Fraudes em ferrovias federais são alvo de desdobramento da Lava Jato

Narley Resende


A Polícia Federal (PF) deflagrou na manhã desta quinta-feira (30) a Operação Tabela Periódica, um desdobramento da Operação Lava Jato que investiga fraudes na licitação e pagamento de propina a ex-­servidores da Valec referentes às obras de ferrovias federais.

Os investigadores identificaram a participação de pelo menos 16 empresas num cartel que atuou na construção das ferrovias Norte­-Sul e Integração Leste-­Oeste, no período entre 2000 e 2010.

No Paraná, são cumpridos três mandados de condução coercitiva, quando o investigado é levado à depor por força policial, e três de busca e apreensão.
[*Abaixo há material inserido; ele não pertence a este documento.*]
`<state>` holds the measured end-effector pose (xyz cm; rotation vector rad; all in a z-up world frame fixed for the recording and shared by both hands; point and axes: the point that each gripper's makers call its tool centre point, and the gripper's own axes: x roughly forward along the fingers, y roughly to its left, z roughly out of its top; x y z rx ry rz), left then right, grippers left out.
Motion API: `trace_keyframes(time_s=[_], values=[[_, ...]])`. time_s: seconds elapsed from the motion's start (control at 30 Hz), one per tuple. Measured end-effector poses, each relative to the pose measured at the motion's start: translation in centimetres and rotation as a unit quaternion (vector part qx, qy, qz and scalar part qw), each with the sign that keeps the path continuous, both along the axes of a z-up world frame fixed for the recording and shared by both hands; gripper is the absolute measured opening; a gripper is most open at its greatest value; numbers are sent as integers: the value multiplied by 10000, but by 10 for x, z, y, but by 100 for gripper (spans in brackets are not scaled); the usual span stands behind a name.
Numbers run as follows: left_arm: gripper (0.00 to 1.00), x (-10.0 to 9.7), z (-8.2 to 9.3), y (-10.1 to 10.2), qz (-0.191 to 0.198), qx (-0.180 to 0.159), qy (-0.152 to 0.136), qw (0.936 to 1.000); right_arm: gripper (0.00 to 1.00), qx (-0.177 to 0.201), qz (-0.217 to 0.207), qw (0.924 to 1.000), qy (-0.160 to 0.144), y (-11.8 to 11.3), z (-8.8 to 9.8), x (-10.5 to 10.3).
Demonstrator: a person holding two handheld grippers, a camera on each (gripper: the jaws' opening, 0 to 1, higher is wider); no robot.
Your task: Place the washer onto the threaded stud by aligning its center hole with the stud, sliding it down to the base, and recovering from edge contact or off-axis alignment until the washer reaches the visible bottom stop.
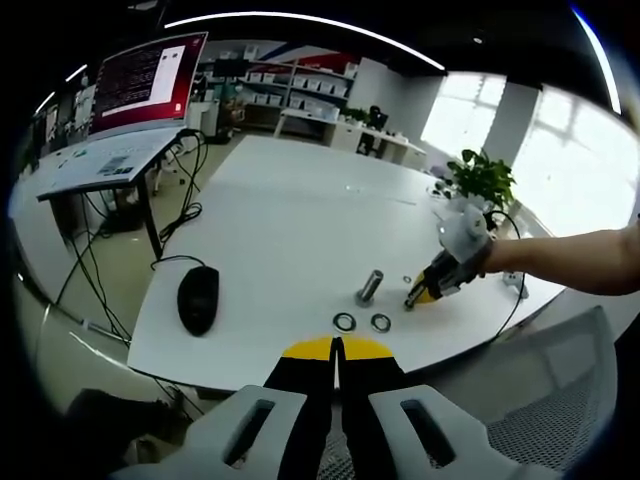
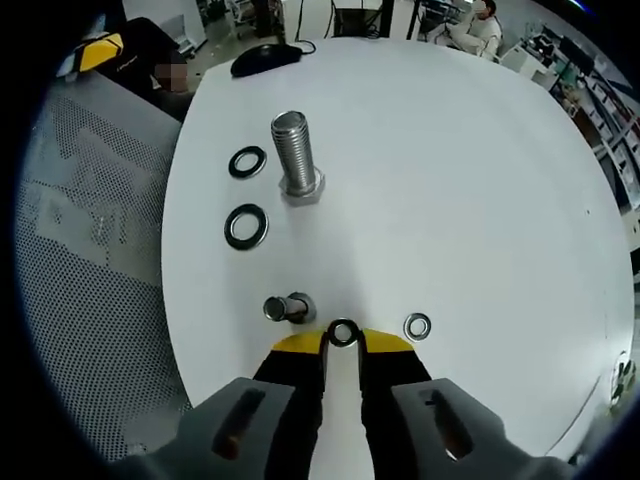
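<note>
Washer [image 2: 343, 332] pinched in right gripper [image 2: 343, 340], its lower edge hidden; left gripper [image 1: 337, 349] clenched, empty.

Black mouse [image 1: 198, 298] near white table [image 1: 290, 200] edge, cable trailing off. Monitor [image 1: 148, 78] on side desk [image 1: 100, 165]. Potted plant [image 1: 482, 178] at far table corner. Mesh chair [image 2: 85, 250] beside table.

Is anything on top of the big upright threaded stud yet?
No. The large silver threaded stud stands bare; two dark steel washers lie flat beside it on the white table.
</note>
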<state>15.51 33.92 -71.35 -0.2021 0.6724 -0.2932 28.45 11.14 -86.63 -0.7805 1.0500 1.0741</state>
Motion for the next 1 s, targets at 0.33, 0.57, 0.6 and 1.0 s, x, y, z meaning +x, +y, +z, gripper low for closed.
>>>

A operação é conduzida pela PF de Goiás.

A ação é baseada em provas colhidas no acordo de leniência da empreiteira Camargo Corrêa com o Conselho Administrativo de Defesa Econômica (Cade), em desdobramento das investigações da Lava Jato e nova etapa da Operação “O Recebedor”.

No total, são 44 mandados de busca e apreensão e 14 de condução coercitiva em Goiás e em mais oito Estados. Um procurador da República, cerca de 200 policiais federais, 26 peritos criminais federais e 52 agentes do Cade participam da operação.

Os mandados foram concedidos pelo juiz substituto da 11ª Vara Federal da Seção Judiciária de Goiás, especializada em crimes financeiros e lavagem de dinheiro.

Acordos de leniência

Inicialmente, a Construções e Comércio Camargo Corrêa e alguns de seus administradores haviam formalizado acordos de leniência e de colaboração premiada com o MPF (já homologados pelo juiz da 11ª Vara Federal da Seção Judiciária de Goiás), e confessaram a existência do cartel, as fraudes em licitações, a lavagem de dinheiro e a prática de corrupção em contratos com a Valec, e concordaram e se obrigaram a restituir aos cofres públicos a importância de R$ 75 milhões.

Investigação

Ferrovia Norte Sul. Reprodução / Emater
Ferrovia Norte Sul. Reprodução / Emater

Somente no estado de Goiás, em obras executadas da Ferrovia Norte-Sul, foi detectado desvio de R$ 630 milhões. Os investigadores concluíram que as empreiteiras realizavam pagamentos regulares, por meio de contatos simulados a um escritório de advocacia e para mais duas empresas sediadas no estado de Goiás. Segundo a PF, as empresas eram usadas como fachada para maquiar origem licita para dinheiro de fraudes em licitações públicas. Os investigados vão responder por corrupção passiva e lavagem de dinheiro.

O Recebedor

O nome da operação, “O Recebedor”, é uma referência à Operação Trem Pagador, deflagada em julho de 2012 pelo MPF de Goiás e pela Polícia Federal. A operação Trem Pagador investigou o empresário José Francisco das Neves, conhecido como “Juquinha”, ex-presidente da empresa pública Valec, a mulher dele, Marivone Ferreira das Neves, e os filhos Jader, Jales e Karen. Juquinha é suspeito de usar os familiares como “laranjas” para ocultar patrimônio possivelmente obtido com o produto dos crimes de peculato e de licitação praticados no exercício da presidência da Valec, entre 2003 e 2010.

Operação Saqueador

Em outra ação da PF, mas conduzida pelo Rio Janeiro, o empresário Carlos Augusto Ramos, o Carlinhos Cachoeira, foi preso na manhã desta quinta, no condomínio de luxo em que mora, em Goiânia (GO). Ele é um dos alvos da Operação Saqueador, que visa prender pessoas envolvidas em uma esquema de lavagem de R$ 370 milhões.

Também há mandados de prisão contra Adir Assad e Fernando Cavendish, que é dono da empresa Delta Construções.

Além de Goiás e Rio de Janeiro, a operação é realizada em São Paulo.